:: What you need to do ::
Take from the data every line in which the word "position" is found.

:: Material provided ::
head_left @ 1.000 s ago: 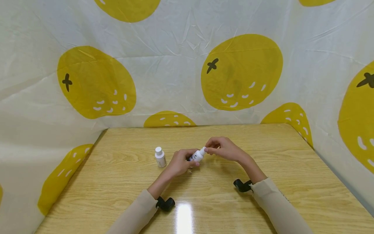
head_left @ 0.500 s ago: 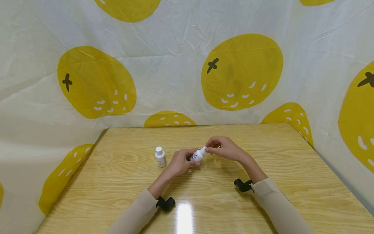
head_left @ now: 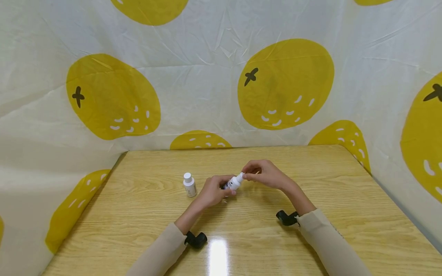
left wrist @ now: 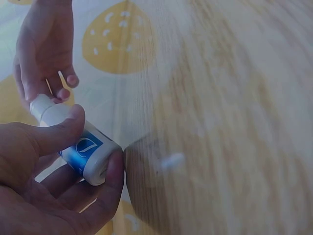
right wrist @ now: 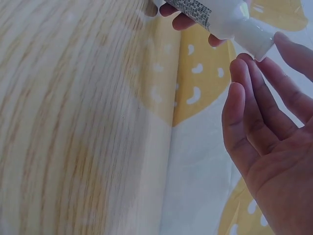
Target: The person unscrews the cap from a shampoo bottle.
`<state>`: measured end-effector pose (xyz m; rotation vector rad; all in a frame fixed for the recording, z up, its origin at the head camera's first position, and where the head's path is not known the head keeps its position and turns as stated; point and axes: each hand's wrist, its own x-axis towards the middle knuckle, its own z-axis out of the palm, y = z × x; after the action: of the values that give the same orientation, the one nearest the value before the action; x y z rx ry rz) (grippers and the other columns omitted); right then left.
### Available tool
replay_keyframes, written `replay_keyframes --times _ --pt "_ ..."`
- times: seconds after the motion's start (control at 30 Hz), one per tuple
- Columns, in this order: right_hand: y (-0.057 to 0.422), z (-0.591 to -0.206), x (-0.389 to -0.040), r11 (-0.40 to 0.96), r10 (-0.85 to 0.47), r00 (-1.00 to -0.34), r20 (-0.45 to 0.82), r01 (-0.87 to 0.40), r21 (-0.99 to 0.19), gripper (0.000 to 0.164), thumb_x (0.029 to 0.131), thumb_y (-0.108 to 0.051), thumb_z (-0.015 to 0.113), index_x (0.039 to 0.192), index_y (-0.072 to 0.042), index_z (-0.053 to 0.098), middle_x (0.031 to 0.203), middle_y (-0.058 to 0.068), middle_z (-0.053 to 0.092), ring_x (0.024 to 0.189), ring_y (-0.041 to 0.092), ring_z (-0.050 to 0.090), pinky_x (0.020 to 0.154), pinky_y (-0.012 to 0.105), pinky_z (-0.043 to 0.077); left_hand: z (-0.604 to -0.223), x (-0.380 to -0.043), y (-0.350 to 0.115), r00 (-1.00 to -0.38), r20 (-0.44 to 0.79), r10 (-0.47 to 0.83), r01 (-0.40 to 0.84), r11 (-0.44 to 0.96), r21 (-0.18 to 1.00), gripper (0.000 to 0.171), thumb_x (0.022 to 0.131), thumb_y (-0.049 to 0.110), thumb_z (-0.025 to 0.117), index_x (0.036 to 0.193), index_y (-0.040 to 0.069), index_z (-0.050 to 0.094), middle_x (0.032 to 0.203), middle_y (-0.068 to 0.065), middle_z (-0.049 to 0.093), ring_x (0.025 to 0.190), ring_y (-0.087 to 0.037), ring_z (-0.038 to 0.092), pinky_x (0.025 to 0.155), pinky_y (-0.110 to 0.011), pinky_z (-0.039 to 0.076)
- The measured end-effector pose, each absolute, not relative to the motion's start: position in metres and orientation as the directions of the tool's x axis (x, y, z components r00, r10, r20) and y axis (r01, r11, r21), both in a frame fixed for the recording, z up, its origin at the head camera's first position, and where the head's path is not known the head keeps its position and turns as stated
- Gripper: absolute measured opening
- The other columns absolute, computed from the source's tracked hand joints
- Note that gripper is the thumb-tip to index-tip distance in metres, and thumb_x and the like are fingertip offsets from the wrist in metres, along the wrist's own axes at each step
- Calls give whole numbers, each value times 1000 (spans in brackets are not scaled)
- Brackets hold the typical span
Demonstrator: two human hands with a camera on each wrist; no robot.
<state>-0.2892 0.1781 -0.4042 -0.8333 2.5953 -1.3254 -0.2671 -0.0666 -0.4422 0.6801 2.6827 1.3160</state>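
Observation:
A small white bottle (head_left: 234, 184) with a blue label lies tilted in my left hand (head_left: 211, 192), its top pointing up and to the right in the head view. In the left wrist view my thumb (left wrist: 63, 129) presses along its side while the other fingers curl under its base. The bottle's white cap (right wrist: 253, 40) is pinched at its end between thumb and fingertips of my right hand (head_left: 265, 175). The remaining right fingers are bent loosely beside the cap. Left of both hands, a second white bottle (head_left: 190, 186) with a white cap stands upright.
The wooden table (head_left: 310, 241) stretches under both arms. Behind it and along its sides hangs a white curtain (head_left: 200, 96) printed with yellow fruit. Black wrist cameras, left (head_left: 196, 240) and right (head_left: 286, 218), stick out from the sleeves close over the tabletop.

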Motion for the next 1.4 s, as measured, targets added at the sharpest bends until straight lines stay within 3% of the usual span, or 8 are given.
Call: replay_keyframes --times 0.17,0.43,0.7,0.93,1.13,1.4 --pt "179 -404 -288 464 -525 -835 165 -444 -766 22 97 -20 74 114 -6 74 100 9 75 86 20 67 76 28 56 -441 -267 -66 -897 123 424 358 535 765 46 90 19 81 135 18 70 119 -9 76 92 -17 68 70 -26 54" --pt "178 -402 -288 488 -511 -845 159 -437 -756 21 98 -25 73 110 -8 75 99 7 77 89 36 69 74 28 55 -440 -267 -65 -895 117 430 356 532 769 43 90 17 80 132 22 72 116 -7 76 90 -16 67 68 -25 54" --pt "178 -401 -288 466 -533 -833 153 -439 -768 23 97 -21 74 114 -5 74 99 10 76 86 26 68 75 29 56 -440 -267 -65 -898 129 421 363 539 760 41 90 18 81 130 20 73 114 -7 77 93 -17 66 71 -27 53" --pt "177 -402 -288 473 -522 -841 144 -426 -771 21 98 -22 73 110 -4 74 96 15 75 88 41 67 71 28 53 -441 -268 -66 -900 115 421 349 538 767 43 90 18 81 132 20 72 116 -8 77 92 -16 67 69 -25 54" --pt "178 -402 -288 449 -547 -823 153 -443 -776 22 97 -18 74 114 -5 73 99 12 76 88 29 69 75 28 56 -441 -267 -66 -903 107 416 339 538 772 43 90 18 81 132 22 72 116 -7 77 90 -15 67 69 -25 54" --pt "178 -402 -289 472 -537 -829 159 -452 -757 20 97 -22 74 110 -8 74 98 9 76 86 25 70 76 28 56 -441 -266 -65 -904 100 416 333 538 774 41 90 18 80 131 24 73 114 -6 77 88 -15 65 69 -26 53"
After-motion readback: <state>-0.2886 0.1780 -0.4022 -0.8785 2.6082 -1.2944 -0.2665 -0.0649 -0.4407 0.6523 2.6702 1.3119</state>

:: Result for this task ::
`<state>`: measured end-effector pose (xyz m; rotation vector rad; all in a frame fixed for the recording, z up, its origin at the head camera's first position, and where the head's path is not known the head keeps its position and turns as stated; point and axes: each hand's wrist, its own x-axis towards the middle knuckle, its own z-axis out of the palm, y = z × x; after the action: of the values that give the same orientation, the one nearest the value before the action; x y z rx ry rz) (grippers and the other columns omitted); right then left.
- The measured end-effector pose, each absolute, not relative to the motion's start: position in metres and orientation as the directions of the tool's x axis (x, y, z components r00, r10, r20) and y axis (r01, r11, r21), both in a frame fixed for the recording, z up, its origin at the head camera's first position, and where the head's path is not known the head keeps its position and turns as stated

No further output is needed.